Assigned task: What the task needs is the data below, written out verbatim.
BEGIN Supplied material
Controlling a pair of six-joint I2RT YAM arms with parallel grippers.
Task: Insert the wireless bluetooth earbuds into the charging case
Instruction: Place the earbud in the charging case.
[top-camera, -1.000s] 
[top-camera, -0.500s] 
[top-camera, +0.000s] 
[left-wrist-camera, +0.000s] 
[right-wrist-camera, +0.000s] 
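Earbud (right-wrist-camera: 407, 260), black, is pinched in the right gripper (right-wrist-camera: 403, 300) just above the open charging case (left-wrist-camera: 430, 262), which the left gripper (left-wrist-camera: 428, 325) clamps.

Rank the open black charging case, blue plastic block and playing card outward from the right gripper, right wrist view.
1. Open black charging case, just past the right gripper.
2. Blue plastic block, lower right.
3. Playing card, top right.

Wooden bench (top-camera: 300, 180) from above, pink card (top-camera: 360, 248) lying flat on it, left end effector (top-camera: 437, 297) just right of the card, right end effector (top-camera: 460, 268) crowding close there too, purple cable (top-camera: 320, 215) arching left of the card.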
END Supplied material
Output of the exercise:
Controlling a pair of six-joint I2RT YAM arms with parallel grippers.
Task: Insert the wireless bluetooth earbuds into the charging case
Instruction: Place the earbud in the charging case.
[top-camera, -1.000s] 
[top-camera, -0.500s] 
[top-camera, +0.000s] 
[left-wrist-camera, +0.000s] 
[right-wrist-camera, +0.000s] 
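Earbud (right-wrist-camera: 407, 260), black, is pinched in the right gripper (right-wrist-camera: 403, 300) just above the open charging case (left-wrist-camera: 430, 262), which the left gripper (left-wrist-camera: 428, 325) clamps.

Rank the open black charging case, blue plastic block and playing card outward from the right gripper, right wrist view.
1. Open black charging case, just past the right gripper.
2. Blue plastic block, lower right.
3. Playing card, top right.

Wooden bench (top-camera: 300, 180) from above, pink card (top-camera: 360, 248) lying flat on it, left end effector (top-camera: 437, 297) just right of the card, right end effector (top-camera: 460, 268) crowding close there too, purple cable (top-camera: 320, 215) arching left of the card.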

No additional answer is needed.